La célébration unanime laisse rapidement la place à la dénonciation d’une politique désincarnée conduisant à la lente désintégration de ces édifices jusqu’à leur implosion, au sens figuré comme littéral, à la fin du siècle.

Cité de la Muette, dite aussi camp de Drancy

Cité de la Muette, dite aussi camp de Drancy, 1976

© Inventaire général du Patrimoine - Région Île-de-France/Pascal Corbière

La polémique débute dès la fin des années cinquante. Les grands ensembles deviennent des « cages à lapins » et ses détracteurs dénoncent  une « vie morne où toutes les évasions sont interdites » dans ces architectures perçues comme les stigmates d’un État planificateur imbu de sa puissance. Les vues aériennes se muent en éléments à charge. Elles sont considérées comme les témoins en acte d’un parti pris distant et déshumanisé des acteurs de la reconstruction. Après le temps du discrédit, vient le temps des ruines. En 1973, la circulaire Guichard met officiellement un coup d’arrêt à la politique qui a vu naître ces grands ensembles. Ils sont devenus la source de tous les maux de la ville contemporaine, responsables de fait d’une désagrégation sociale résultant du manque d’équipement et de l’isolement géographique.

Cité de l'Abreuvoir : 1500 logements

Cité de l'Abreuvoir : 1500 logements, 1984

Coll. MEDDE, fonds dit Equipement

© Bernard Suard/TERRA

Dans les années soixante-dix et quatre-vingt, l’image accompagne de nouveau le développement des actions « d’humanisation du béton » afin de documenter et de légitimer la politique de réhabilitation qui se fonde sur la faillite consensuelle des grands ensembles. Les services de l’État enregistrent en couleurs la déliquescence des ensembles urbains, la dégradation physique des bâtiments et exposent le mal-être des banlieues. Dans cette cité radieuse laissée à l’abandon, les enfants jouent à côté des carcasses de voitures désossées qui jonchent les anciens espaces verts : le rêve moderniste est démantelé terme à terme.

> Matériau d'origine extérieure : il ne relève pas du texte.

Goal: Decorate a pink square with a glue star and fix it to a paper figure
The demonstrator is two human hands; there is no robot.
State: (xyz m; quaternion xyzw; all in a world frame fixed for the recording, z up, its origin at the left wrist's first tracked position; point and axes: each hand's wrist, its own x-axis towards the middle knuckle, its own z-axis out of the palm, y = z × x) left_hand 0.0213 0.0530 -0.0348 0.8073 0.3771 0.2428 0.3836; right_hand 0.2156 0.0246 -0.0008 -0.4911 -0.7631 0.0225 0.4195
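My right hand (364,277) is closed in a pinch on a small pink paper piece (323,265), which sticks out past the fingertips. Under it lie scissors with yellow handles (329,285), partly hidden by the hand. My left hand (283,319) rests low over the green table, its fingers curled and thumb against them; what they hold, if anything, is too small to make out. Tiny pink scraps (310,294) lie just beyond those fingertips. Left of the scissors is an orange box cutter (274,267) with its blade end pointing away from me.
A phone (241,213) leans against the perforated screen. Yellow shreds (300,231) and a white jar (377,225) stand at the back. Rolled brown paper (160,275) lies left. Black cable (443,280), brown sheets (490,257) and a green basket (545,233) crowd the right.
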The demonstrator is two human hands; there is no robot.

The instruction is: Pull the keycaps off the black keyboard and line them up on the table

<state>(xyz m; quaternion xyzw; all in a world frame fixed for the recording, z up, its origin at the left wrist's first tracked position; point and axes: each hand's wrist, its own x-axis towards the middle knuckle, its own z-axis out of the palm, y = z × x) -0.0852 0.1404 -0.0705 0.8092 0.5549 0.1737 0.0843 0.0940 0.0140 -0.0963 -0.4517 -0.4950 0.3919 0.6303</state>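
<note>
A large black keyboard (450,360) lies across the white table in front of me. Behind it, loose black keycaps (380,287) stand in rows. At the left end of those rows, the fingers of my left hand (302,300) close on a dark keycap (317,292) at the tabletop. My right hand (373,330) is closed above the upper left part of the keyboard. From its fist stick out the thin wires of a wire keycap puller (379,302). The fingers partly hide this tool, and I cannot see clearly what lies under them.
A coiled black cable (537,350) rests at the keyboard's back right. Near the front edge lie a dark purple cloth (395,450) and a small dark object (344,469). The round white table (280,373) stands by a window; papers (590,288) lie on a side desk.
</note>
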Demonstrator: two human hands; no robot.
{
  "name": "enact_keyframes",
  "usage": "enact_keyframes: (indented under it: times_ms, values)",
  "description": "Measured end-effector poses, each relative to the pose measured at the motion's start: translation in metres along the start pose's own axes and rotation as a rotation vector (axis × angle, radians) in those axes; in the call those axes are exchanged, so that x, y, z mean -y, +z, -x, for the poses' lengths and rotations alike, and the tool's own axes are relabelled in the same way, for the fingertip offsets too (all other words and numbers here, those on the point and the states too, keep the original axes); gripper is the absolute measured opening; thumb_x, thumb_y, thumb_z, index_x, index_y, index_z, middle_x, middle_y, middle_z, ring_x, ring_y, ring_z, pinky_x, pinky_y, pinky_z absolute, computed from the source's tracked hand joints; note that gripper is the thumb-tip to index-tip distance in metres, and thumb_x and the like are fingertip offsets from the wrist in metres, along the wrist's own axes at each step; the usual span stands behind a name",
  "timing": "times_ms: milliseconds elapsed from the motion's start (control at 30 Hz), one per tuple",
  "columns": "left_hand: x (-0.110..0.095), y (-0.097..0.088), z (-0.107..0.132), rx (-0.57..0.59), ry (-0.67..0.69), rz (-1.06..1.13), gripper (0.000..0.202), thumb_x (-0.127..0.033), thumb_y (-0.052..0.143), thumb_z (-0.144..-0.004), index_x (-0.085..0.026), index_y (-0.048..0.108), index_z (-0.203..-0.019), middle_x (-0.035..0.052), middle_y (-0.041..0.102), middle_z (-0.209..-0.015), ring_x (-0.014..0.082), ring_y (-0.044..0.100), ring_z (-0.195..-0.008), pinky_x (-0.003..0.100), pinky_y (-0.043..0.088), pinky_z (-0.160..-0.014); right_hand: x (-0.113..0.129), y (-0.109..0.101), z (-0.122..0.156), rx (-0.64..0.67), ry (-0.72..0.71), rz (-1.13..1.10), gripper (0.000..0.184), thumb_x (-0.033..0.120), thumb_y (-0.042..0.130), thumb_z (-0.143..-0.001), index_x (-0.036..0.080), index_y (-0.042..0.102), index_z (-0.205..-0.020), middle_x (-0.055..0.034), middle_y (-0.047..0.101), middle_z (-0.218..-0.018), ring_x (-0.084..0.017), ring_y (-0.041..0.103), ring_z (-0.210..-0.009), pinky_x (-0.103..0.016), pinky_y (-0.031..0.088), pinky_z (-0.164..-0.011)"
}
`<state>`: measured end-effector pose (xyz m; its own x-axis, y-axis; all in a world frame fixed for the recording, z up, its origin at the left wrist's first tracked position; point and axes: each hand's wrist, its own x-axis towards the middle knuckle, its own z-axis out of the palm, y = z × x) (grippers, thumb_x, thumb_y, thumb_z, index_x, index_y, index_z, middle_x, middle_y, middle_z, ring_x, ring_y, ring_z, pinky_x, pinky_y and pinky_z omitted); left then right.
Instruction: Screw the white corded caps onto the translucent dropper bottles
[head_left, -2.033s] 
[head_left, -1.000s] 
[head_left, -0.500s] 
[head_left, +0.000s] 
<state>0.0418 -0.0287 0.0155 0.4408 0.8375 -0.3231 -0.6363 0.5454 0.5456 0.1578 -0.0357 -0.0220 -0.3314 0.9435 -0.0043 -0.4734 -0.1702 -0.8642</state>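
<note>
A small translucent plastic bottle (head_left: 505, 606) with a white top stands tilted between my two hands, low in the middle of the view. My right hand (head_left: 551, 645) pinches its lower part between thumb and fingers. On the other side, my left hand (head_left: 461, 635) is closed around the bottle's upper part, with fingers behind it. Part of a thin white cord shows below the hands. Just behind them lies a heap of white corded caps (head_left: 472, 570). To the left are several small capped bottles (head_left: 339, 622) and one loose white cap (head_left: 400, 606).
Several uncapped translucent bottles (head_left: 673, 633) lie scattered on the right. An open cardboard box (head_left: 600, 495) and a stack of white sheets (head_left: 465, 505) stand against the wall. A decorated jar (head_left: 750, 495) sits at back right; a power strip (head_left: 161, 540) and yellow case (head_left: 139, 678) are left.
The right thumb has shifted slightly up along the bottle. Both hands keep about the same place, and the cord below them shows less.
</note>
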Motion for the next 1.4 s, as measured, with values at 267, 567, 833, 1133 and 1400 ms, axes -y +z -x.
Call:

Implosion de l'immeuble Debussy, Cité des 4000, La Courneuve

Implosion de l'immeuble Debussy, Cité des 4000, La Courneuve, 1986

© DRIEA/GAUTHIER

De métaphorique, cette destruction devient effective à la fin des années quatre-vingt. L’implosion de l’immeuble Debussy de la cité des 4000 à la Courneuve en 1986 est transformée en grand spectacle et fait l’objet d’une large couverture médiatique, dans les journaux comme à la télévision. La scénographie de la disparition de ces bâtiments fait écho à celle de leur érection. L’immeuble est isolé dans sa masse, entité gigantesque à la découpe résolument géométrique qui se détache sur l’horizon.